*Directions*
Repeat word for word every line of the data below, from the first through the line containing "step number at", and stop there.

*Data provided*
◇ ◇ ◇

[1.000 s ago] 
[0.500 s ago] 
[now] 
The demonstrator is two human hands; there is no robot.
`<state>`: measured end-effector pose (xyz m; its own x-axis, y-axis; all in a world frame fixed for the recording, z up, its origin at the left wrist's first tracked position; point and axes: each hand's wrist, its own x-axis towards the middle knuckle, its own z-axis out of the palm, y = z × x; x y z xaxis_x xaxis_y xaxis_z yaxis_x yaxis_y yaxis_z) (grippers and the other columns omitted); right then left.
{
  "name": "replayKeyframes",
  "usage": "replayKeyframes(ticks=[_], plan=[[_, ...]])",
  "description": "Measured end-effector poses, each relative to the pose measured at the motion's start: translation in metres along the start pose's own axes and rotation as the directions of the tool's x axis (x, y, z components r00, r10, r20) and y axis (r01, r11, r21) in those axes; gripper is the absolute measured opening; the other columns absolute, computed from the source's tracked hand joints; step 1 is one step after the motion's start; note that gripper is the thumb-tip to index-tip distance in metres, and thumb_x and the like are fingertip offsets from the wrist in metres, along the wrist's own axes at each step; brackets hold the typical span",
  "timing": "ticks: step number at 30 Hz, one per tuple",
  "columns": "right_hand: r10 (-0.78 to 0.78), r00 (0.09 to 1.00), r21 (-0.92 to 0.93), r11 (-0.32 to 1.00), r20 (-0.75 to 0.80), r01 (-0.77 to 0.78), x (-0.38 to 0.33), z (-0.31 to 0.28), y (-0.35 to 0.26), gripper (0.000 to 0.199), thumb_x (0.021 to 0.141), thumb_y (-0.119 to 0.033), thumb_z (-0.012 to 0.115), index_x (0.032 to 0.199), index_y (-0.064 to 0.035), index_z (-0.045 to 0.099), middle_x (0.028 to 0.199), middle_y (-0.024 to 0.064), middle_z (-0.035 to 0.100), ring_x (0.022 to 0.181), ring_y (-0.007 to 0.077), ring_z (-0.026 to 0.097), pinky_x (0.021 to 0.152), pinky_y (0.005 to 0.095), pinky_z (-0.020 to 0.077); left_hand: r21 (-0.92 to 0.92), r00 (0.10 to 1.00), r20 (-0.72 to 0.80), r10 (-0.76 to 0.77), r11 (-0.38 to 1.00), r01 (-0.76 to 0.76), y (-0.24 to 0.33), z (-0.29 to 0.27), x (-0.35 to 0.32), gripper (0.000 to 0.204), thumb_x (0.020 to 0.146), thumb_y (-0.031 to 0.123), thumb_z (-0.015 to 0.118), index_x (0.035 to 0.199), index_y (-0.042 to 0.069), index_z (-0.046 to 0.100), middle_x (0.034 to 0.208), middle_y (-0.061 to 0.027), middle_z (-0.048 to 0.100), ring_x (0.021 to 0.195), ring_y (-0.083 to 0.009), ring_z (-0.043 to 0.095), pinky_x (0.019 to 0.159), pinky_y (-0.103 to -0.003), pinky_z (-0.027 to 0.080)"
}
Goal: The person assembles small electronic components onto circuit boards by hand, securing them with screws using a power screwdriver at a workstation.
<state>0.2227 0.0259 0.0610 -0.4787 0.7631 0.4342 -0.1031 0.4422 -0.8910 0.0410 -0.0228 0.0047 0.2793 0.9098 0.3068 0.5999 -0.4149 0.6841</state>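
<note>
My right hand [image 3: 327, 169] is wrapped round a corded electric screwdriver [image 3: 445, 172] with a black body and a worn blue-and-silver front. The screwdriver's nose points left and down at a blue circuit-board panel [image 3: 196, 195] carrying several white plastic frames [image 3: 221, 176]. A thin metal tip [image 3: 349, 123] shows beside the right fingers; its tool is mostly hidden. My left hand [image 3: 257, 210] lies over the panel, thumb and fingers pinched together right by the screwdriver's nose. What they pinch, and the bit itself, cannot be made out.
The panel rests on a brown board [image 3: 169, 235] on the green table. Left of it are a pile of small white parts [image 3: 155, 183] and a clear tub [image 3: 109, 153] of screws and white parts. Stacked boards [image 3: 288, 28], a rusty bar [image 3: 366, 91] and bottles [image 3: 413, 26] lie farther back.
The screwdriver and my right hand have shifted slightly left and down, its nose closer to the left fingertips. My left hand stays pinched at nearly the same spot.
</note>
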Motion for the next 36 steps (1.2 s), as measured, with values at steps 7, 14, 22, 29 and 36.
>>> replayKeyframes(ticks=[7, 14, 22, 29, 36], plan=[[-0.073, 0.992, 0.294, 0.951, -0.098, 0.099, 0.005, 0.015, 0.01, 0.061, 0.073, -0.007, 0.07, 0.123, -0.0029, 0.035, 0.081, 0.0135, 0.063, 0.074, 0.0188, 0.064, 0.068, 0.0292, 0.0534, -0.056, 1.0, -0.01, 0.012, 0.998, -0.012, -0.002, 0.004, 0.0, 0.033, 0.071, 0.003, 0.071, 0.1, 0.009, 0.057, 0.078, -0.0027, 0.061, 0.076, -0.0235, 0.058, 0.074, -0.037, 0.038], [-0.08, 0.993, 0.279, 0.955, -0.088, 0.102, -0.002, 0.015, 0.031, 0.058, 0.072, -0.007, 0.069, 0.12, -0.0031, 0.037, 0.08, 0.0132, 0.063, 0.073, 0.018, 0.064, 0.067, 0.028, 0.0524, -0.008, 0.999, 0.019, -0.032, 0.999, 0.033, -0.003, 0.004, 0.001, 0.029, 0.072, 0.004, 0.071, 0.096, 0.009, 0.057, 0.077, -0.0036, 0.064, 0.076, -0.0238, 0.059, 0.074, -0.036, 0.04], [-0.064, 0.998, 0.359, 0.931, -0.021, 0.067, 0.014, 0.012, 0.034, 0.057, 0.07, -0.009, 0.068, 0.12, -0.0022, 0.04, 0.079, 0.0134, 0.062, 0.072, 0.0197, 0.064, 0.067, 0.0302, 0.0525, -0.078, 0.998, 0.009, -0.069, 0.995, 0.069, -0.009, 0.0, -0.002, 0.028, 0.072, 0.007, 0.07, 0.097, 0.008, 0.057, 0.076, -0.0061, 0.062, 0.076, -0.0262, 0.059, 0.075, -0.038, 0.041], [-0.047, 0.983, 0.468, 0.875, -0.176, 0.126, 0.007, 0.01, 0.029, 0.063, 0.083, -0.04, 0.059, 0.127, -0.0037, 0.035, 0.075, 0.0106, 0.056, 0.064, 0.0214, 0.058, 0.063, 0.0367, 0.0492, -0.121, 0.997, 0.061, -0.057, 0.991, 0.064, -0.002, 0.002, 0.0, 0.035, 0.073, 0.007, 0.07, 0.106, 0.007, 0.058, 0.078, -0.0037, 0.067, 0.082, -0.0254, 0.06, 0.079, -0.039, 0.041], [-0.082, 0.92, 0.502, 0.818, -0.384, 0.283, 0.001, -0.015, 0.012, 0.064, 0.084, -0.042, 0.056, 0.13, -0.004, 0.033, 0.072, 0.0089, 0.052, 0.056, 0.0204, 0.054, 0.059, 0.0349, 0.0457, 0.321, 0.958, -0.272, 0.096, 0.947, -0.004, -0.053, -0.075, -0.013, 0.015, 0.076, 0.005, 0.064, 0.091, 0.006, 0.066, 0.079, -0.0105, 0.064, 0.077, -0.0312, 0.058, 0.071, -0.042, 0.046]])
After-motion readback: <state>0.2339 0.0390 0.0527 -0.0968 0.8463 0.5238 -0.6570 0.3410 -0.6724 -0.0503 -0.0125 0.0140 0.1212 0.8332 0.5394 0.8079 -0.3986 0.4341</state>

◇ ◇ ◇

*Reply*
[1.000 s ago] 
[0.500 s ago] 
[now] 
The demonstrator is two human hands; there is no robot.
`<state>`: measured end-effector pose (xyz m; its own x-axis, y-axis; all in a world frame fixed for the recording, z up, its origin at the left wrist's first tracked position; point and axes: each hand's wrist, its own x-axis towards the middle knuckle, its own z-axis out of the palm, y = z × x; x y z xaxis_x xaxis_y xaxis_z yaxis_x yaxis_y yaxis_z) (grippers and the other columns omitted); right then left.
{
  "name": "replayKeyframes",
  "usage": "replayKeyframes(ticks=[_], plan=[[_, ...]])",
  "description": "Measured end-effector poses, each relative to the pose measured at the motion's start: translation in metres along the start pose's own axes and rotation as the directions of the tool's x axis (x, y, z components r00, r10, r20) and y axis (r01, r11, r21) in those axes; gripper is the absolute measured opening; the other columns absolute, computed from the source's tracked hand joints; step 1 is one step after the motion's start; note that gripper is the thumb-tip to index-tip distance in metres, and thumb_x and the like are fingertip offsets from the wrist in metres, along the wrist's own axes at each step; brackets hold the typical span",
  "timing": "ticks: step number at 30 Hz, one per tuple",

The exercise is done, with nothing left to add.